L'altro
giorno per sbaglio sono capitato in un sito che non conoscevo, che a mia insaputa verifica il flusso delle visite del mio
blog.
Non
sono un esperto di rete, e tanto meno conosco la tecnologia, i retroscena, i
meccanismi di questa fantastica opportunità moderna, che si moltiplica
continuamente, con ritmo incessante. So che qualunque cosa faccia, lascio
tracce: l'elettronica è una grande comodità, ma non va d'accordo con la
riservatezza.
Ho
scoperto che il mio blog è classificato come il 1600000esimo circa. Ho pensato
che più di un milione e mezzo di blog sono più visitati del mio, e non mi
sorprende, né mi suscita alcun sentimento.
L'avevo
ripreso, dopo anni che non ne avevo più uno, per diffondere il verbo del mio
libro, e delle attività che svolgo con Franco e Umberto, sui vari palchi che
ospitano le nostre performances.
L'altra
sera parlavo con G Montanaro, finalista al Campiello, con il quale
concordavamo su una cosa: si
scrive per farsi leggere, punto. Lui mi accennava a quanto sia bello scrivere per un grande editore (
Feltrinelli, nel suo caso), di come ci si senta seguiti, coccolati e fortunati.

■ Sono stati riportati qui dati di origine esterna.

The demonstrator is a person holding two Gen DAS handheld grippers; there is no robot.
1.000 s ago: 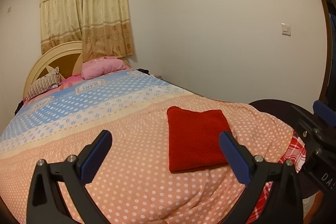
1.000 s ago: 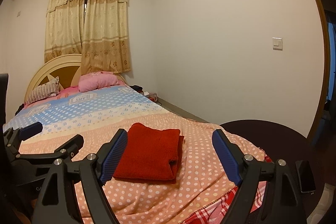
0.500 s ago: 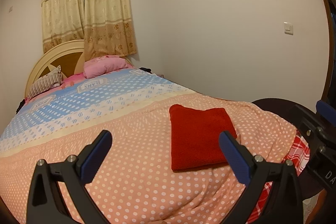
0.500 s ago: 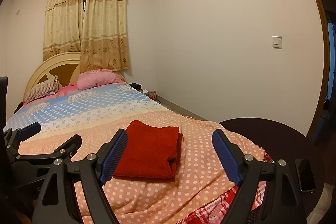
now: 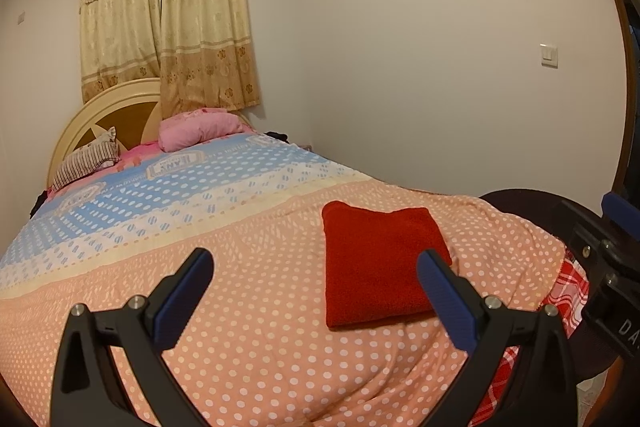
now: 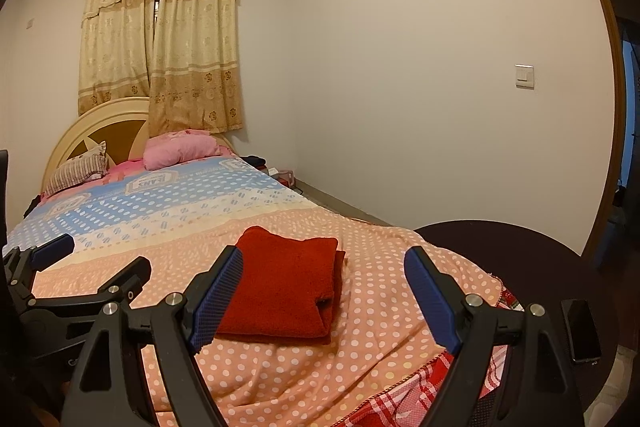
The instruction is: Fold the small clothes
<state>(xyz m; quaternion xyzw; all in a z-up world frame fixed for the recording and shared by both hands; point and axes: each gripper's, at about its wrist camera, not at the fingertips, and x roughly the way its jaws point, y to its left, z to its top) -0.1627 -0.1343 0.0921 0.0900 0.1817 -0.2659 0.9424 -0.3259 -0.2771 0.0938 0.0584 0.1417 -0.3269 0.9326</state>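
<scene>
Left tongs [image 5: 314, 273] and right tongs [image 6: 323, 271] gape wide, empty.

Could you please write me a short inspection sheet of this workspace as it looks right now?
Surface: bed with a dotted peach and blue cover, lightly wrinkled.
Job's things: red cloth lies folded flat near the bed's foot.
Clutter: pink pillow, striped pillow, phone on a dark round table.
Tongs: left tongs and right tongs both open, holding nothing.
Cables: nothing seen.
Surroundings: curtains, light switch, plain walls.
</scene>
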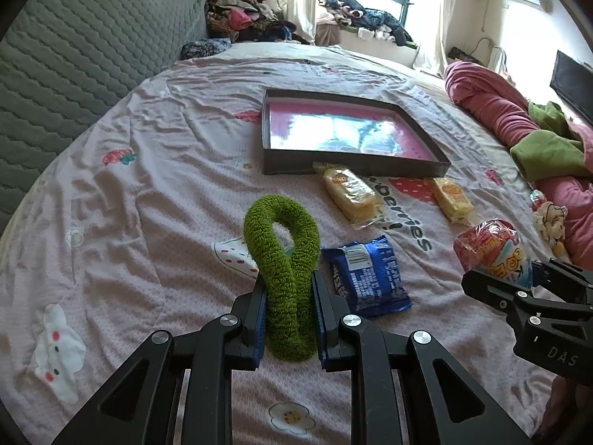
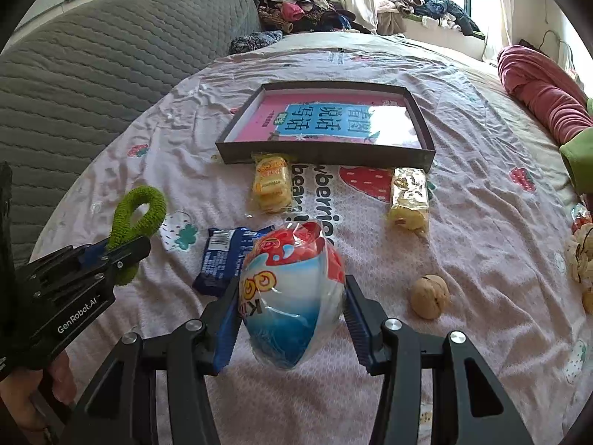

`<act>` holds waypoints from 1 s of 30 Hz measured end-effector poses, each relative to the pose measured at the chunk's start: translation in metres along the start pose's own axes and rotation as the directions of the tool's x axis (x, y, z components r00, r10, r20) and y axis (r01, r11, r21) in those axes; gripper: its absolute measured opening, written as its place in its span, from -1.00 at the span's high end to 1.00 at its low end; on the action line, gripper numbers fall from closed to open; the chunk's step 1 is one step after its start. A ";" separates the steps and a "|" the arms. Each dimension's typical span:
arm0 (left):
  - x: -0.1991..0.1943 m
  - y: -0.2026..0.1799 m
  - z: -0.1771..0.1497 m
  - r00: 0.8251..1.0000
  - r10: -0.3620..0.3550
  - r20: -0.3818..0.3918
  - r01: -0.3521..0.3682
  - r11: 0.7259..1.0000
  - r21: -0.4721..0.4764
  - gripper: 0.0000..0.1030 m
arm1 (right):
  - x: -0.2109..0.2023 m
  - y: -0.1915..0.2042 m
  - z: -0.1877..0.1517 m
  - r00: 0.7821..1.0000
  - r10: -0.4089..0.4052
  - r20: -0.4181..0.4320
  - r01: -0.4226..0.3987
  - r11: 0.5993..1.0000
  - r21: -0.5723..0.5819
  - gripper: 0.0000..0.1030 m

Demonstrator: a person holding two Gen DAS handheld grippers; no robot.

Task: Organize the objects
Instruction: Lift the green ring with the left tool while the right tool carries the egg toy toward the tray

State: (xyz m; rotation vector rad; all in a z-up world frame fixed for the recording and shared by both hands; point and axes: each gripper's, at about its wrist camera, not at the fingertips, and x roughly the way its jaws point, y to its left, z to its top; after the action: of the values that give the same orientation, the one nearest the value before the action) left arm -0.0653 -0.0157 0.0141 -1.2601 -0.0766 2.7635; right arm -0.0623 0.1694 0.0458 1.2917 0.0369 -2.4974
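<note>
Lying straight ahead of both grippers, the shallow tray [image 2: 326, 157] sits beyond the snack packets, its long side crosswise. The left gripper [image 1: 287, 296] pinches a green hair tie [image 1: 283, 259]; the right gripper [image 2: 292, 304] (seemingly nearer) clamps a wrapped snack ball [image 2: 292, 293].

"GenRobot.AI" on the left gripper [image 2: 111, 256]; "DAS" on the right gripper [image 1: 519, 278].

L tongs [image 1: 288, 309] on green scrunchie [image 1: 283, 259], prob. lifted
</note>
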 end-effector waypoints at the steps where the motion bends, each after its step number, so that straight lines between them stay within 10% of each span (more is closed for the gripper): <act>1: -0.004 -0.001 0.000 1.000 0.002 0.005 -0.002 1.000 0.002 0.58 | -0.003 0.000 0.000 1.000 0.000 0.006 0.000 1.000 -0.001 -0.01; 30: -0.068 -0.033 0.012 0.997 0.024 0.078 -0.026 0.999 0.020 0.58 | -0.075 -0.003 0.000 0.993 -0.010 0.114 0.010 1.000 -0.001 -0.01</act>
State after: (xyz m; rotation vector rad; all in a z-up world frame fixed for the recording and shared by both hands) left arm -0.0276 0.0097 0.0758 -1.1568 -0.0378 2.8266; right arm -0.0227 0.1929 0.1050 1.1489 0.0182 -2.5746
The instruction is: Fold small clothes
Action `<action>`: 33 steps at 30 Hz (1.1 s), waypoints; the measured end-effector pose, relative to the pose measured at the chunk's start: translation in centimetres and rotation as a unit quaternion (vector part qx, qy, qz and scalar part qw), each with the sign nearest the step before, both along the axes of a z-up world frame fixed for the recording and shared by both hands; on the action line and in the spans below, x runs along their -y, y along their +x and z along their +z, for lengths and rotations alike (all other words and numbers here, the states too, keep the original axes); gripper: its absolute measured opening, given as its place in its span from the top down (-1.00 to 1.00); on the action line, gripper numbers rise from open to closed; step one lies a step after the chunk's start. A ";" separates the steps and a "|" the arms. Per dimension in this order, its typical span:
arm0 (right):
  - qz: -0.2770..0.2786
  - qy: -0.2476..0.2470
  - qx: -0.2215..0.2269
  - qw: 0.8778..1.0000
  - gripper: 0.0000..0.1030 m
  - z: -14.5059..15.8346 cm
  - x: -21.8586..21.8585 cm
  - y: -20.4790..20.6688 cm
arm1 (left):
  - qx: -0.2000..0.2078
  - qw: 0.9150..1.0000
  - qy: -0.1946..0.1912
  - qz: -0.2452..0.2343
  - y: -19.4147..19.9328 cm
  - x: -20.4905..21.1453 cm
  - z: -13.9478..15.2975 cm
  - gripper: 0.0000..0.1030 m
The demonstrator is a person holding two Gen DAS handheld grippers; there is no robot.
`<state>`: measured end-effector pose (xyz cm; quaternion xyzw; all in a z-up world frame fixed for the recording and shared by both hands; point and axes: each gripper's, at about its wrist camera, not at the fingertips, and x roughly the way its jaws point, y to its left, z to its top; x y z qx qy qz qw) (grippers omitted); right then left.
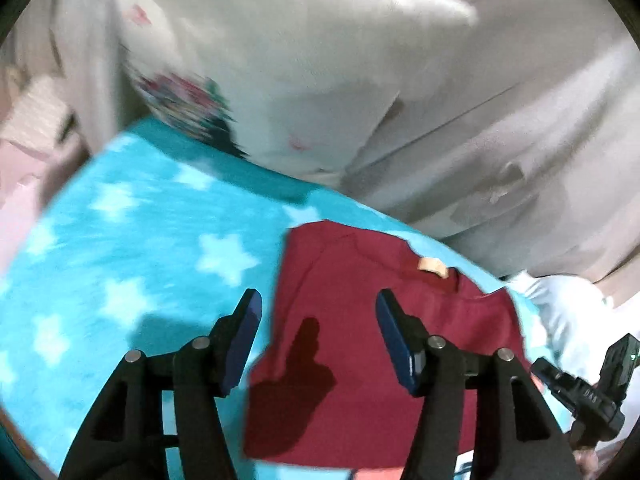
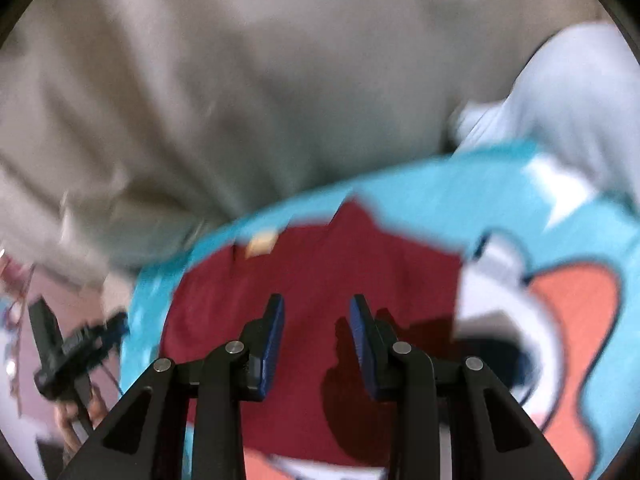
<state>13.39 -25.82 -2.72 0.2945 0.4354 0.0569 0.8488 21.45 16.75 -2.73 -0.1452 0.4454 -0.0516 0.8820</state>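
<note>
A small dark red garment (image 1: 360, 344) with a tan neck label (image 1: 432, 268) lies flat on a turquoise star-print blanket (image 1: 140, 248). My left gripper (image 1: 318, 300) is open and empty, hovering over the garment's left edge. In the right wrist view the same red garment (image 2: 312, 280) lies below my right gripper (image 2: 316, 304), which is open and empty above its middle. The left gripper (image 2: 72, 352) shows at the left of the right wrist view, and the right gripper (image 1: 580, 392) shows at the right edge of the left wrist view. Both views are motion-blurred.
A white printed pillow (image 1: 260, 72) and beige bedding (image 1: 500, 152) lie beyond the blanket. A pale blue cloth (image 2: 580, 92) sits at the far right. The blanket has a large orange and white cartoon print (image 2: 560, 320) on its right part.
</note>
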 end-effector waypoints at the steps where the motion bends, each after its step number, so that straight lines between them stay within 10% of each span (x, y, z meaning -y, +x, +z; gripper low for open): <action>1: 0.017 0.010 -0.010 1.000 0.29 -1.4 -0.9 -0.4 | 0.011 1.000 0.021 0.009 -1.9 0.2 0.4 -0.16; 4: -0.004 0.005 -0.041 0.999 0.40 -5.2 -0.5 -0.9 | 0.017 0.998 0.050 0.020 -5.6 0.1 0.4 -0.19; 5: -0.024 -0.015 -0.046 0.999 0.85 -5.8 0.6 -1.5 | 0.013 0.998 0.054 0.021 -6.8 0.2 0.2 -0.19; 7: -0.067 0.027 -0.048 0.996 1.00 -6.6 3.3 -3.2 | 0.002 0.998 0.050 0.028 -8.8 0.1 -0.2 -0.19; 12: -0.130 -0.016 -0.039 0.991 0.21 -4.7 6.2 -7.8 | -0.004 0.998 0.038 0.059 -13.2 0.0 -0.1 -0.19; 23: -0.082 -0.002 -0.024 0.996 0.20 -3.0 5.6 -13.1 | 0.066 0.987 0.101 0.104 -18.7 2.0 3.7 -0.27; 28: -0.071 -0.020 -0.014 0.997 0.19 -2.5 5.2 -13.9 | 0.115 0.973 0.150 0.134 -20.1 3.0 5.5 -0.73; 33: -0.065 -0.012 -0.015 0.998 0.18 -2.6 4.9 -14.3 | 0.105 0.974 0.135 0.147 -20.2 2.5 5.8 -0.77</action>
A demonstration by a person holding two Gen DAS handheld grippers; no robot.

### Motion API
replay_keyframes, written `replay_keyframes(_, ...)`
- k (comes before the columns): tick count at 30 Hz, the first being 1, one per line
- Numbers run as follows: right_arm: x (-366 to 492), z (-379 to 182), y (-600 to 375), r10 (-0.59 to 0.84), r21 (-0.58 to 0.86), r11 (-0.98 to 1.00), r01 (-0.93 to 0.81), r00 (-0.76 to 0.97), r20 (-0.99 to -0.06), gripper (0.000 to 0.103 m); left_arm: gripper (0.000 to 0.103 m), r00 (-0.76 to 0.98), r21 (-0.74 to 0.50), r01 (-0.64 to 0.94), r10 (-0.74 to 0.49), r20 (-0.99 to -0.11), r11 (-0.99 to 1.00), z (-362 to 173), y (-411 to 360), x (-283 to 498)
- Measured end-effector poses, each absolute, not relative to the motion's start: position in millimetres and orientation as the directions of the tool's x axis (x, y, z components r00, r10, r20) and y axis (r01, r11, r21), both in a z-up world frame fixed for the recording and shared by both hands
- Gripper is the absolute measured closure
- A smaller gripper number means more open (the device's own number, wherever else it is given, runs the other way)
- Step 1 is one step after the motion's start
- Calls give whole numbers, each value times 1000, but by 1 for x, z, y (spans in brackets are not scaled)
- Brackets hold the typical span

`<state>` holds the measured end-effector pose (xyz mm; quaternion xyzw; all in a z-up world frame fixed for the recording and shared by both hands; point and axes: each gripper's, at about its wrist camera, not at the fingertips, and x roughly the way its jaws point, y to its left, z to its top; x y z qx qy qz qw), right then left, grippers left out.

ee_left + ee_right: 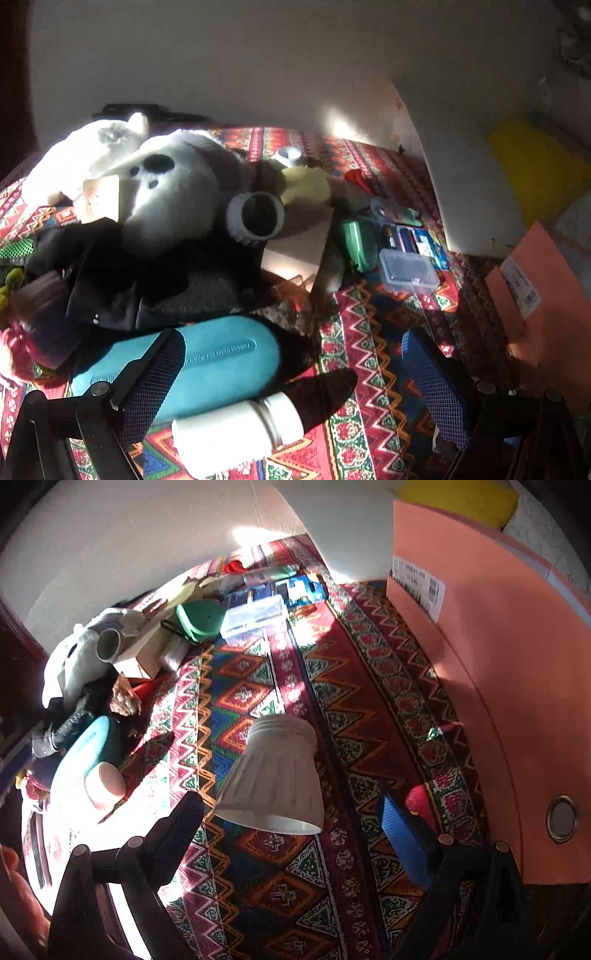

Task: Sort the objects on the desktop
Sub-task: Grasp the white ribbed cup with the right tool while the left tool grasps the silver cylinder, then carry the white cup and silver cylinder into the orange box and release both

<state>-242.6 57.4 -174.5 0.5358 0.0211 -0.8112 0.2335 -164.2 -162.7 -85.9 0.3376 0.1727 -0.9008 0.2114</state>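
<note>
left gripper gapes wide, empty, over a white pill bottle lying beside the teal case. right gripper spread wide around a ribbed white cup, contact unclear. clear box, contents indistinct.

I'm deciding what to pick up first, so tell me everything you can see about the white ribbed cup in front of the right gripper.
The white ribbed cup looks like plastic or ceramic, with vertical ridges down its flared body and horizontal rings around the narrower end. It lies tipped on the patterned cloth, wide open rim toward the camera, narrow end pointing away. It sits ahead of the right gripper, between its open fingers, which do not touch it. Sunlight falls across it. Nothing else touches it.
</note>
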Motion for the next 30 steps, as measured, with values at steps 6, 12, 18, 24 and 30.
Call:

Gli credo, e credo che, giovane com'è, riuscirà a essere tra quelli che campano
di scrittura ( in forma diretta e non). Non so se chi ci riesce, lo meriti
anche; non saprei nemmeno dire se lui lo merita: quello che so, però, è che
piacerebbe anche a me, pur sapendo che non accadrà.
Pensavo
inoltre alle statistiche scoraggianti sui lettori italiani: più di metà leggono
meno di un libro all'anno ( un dato sconvolgente che spiega, almeno in parte,
le ragioni del nostro vivere civile). Con queste statistiche, quello che io
scrivo non ha quasi alcuna possibilità di essere letto; e scrivo questo, senza
pensare al mio valore, alla qualità delle mie parole, ma sapendo di scrivere su
un piano di realtà: pochi leggono, figurati se quelli che lo fanno, scelgono me
( non mi sto riferendo a me in particolare, ma a quelli come me, del mio stesso
grado di famosità).
La
cosa che pare incredibile, è che continuo a farlo nonostante.
Continuo,
pur sapendo di compiere un'azione quasi inutile, solitaria, ininfluente.
Ieri
sera mia figlia mi diceva che il vincitore di master chief della seria scorsa,
aveva scritto in libro" di ricette, non di filosofia", mi ha apostrofato
mentre facevo " una delle mie solite facce".
Mi
piacerebbe poter affermare che scrivo per me, ma non è vero; o almeno, lo è
parzialmente. Scrivo per me nella misura in cui scrivere mi libera di zavorra,
mi alleggerisce. Ma lo faccio
anche perché penso di avere qualcosa da comunicare, perché sono un
artista, perché ho accettato questa condizione del mio stare al mondo, perché
credo che sia la cosa più utile che posso dare, perché a me piace di più dare
che ricevere, perché credo che sia giusto scoprire e convivere col proprio
talento, tanto o poco che sia.
Concludo
dicendo che leggere è una delle migliori scelte che una persona possa concedere
a se stessa, e che se si fa parte della metà che legge di più di un libro
all'anno, che magari non sia di ricette, questa sarà una persona che
interagisce e comunica e traduce meglio il mondo, di quell'altra metà.
E
sono convinto di questo, pur consapevole che non leggerà me.
wow, sai quando hai tutto in mente ma non riesci a dirlo? Sono cose che rimugino spesso e adesso le trovo qui, nero su bianco. Bella scoperta davvero!
RispondiEliminabene Alessandro, mi fa piacere sapere che leggere e scrivere, benché sia un'esperienza fatalmente solitaria, faccia incontrare. quando mi capita, capisco che vale comunque la pena.